O sétimo capítulo, Proteção pelas vias institucionais, trata da atuação dos órgãos

encarregados da execução da política educacional, para controlar a efetividade do direito à

educação. Assim, considera Sifuentes ser o Ministério Público instituição de amparo da

sociedade na garantia desse direito, já que em geral os pobres não podem pagar advogado

particular. Atua, pois, em defesa da criança e do adolescente, protegendo os seus direitos.

O oitavo e penúltimo capítulo, A responsabilidade da família e da sociedade,

destaca o papel do Estado na proteção do direito à educação, mas principalmente o trata como

responsabilidade também da família e dever do próprio aluno. Portanto, podem ser punidos

por descumprimento de suas obrigações. Aponta ainda que a sociedade civil pode e deve

cobrar do poder público o cumprimento de responsabilidades constitucionais, como vagas e

qualidade, ajudando, por outro lado, a escola a desempenhar sua função pública com o

máximo de competência.

E o nono e último capítulo, Reflexões e perspectivas, trata da educação como urgente

desafio decisivo para o terceiro milênio, importante para o desenvolvimento pleno do

indivíduo e da sociedade. Para a autora, a educação contribui para o desenvolvimento

econômico, social e político, ou seja, para a realização dos direitos humanos e das liberdades

fundamentais. Por fim, ela ressalta que as políticas públicas só se caracterizarão como efetivas

se conseguirem oferecer um ensino fundamental de qualidade para todos, do contrário,

fatalmente limitará as oportunidades de mobilidade social da maioria da população que se

encontra na base da pirâmide ocupacional.

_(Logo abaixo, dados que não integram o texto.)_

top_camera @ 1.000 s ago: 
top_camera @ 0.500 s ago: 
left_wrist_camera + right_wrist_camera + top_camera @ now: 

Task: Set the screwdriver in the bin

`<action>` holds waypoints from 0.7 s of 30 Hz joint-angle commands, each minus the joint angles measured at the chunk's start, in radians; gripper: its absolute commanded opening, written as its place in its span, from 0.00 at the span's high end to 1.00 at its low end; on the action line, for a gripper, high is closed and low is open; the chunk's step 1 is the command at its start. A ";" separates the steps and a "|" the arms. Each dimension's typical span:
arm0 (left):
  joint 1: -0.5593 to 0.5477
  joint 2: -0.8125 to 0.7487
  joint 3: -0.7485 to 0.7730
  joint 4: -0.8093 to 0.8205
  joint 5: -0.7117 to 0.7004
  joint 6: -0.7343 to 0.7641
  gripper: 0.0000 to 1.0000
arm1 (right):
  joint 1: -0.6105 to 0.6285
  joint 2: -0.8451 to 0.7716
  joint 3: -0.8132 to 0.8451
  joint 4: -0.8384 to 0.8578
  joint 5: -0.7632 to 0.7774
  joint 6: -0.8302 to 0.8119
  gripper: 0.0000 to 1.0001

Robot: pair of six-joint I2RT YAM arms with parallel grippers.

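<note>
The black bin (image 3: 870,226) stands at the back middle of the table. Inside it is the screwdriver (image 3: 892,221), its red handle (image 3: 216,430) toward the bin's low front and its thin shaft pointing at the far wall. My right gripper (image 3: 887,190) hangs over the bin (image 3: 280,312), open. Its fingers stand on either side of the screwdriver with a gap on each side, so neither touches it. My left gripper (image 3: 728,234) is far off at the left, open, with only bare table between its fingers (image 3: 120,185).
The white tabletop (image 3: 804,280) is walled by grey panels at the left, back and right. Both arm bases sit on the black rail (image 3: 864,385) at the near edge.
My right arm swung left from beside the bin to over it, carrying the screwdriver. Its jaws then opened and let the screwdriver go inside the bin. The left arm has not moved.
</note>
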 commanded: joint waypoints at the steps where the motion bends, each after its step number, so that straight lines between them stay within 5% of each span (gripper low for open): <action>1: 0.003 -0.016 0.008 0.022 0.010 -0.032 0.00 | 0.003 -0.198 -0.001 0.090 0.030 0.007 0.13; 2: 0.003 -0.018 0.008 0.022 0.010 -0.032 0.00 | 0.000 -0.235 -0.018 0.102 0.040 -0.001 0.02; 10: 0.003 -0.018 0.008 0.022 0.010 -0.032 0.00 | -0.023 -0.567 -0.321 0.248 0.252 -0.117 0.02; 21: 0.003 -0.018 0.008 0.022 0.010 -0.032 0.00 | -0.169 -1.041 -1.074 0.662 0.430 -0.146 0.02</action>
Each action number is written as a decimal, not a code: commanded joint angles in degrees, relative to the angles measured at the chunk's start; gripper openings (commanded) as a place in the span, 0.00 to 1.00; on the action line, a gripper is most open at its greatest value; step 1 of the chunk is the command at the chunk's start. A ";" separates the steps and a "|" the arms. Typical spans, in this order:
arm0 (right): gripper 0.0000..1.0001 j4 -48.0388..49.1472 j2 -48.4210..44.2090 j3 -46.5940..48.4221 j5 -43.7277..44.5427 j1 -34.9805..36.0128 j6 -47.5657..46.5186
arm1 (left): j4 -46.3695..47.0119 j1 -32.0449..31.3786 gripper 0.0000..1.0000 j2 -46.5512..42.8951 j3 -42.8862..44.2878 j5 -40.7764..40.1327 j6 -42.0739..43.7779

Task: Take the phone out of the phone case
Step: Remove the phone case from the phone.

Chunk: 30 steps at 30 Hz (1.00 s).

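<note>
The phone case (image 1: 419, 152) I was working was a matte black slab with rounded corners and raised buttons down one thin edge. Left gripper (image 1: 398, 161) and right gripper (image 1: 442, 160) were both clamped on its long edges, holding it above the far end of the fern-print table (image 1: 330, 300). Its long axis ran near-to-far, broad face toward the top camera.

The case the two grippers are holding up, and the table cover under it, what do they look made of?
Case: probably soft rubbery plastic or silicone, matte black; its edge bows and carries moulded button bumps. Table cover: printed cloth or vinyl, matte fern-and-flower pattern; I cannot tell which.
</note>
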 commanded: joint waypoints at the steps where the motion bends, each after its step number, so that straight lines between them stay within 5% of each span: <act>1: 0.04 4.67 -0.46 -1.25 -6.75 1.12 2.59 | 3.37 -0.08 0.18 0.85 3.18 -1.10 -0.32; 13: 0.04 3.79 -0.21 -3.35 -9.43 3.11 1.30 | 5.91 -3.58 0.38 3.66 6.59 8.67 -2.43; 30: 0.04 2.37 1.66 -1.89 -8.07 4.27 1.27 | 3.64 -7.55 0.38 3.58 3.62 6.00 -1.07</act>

Trata-se, portanto, de uma obra de leitura fácil para leigos em Direito, mas

fundamentais para os educadores e outros agentes, que não podem alegar ignorância da Lei.

Uma obra que evidencia a necessidade de os educadores precisarem estar bem informados da

legislação e normas a fim de exercer protagonismo e não ficar a reboque de outros setores.

Sua leitura torna-nos mais perseverantes, leva-nos a ter outra visão acerca do Direito e ainda

ao reconhecimento de se fazer conhecida a Constituição brasileira pelos alunos para que esses

também formem essa consciência. Uma obra para ser lida e indicada a outros colegas como

multiplicadores dessa sensibilidade e urgência demonstradas pela autora.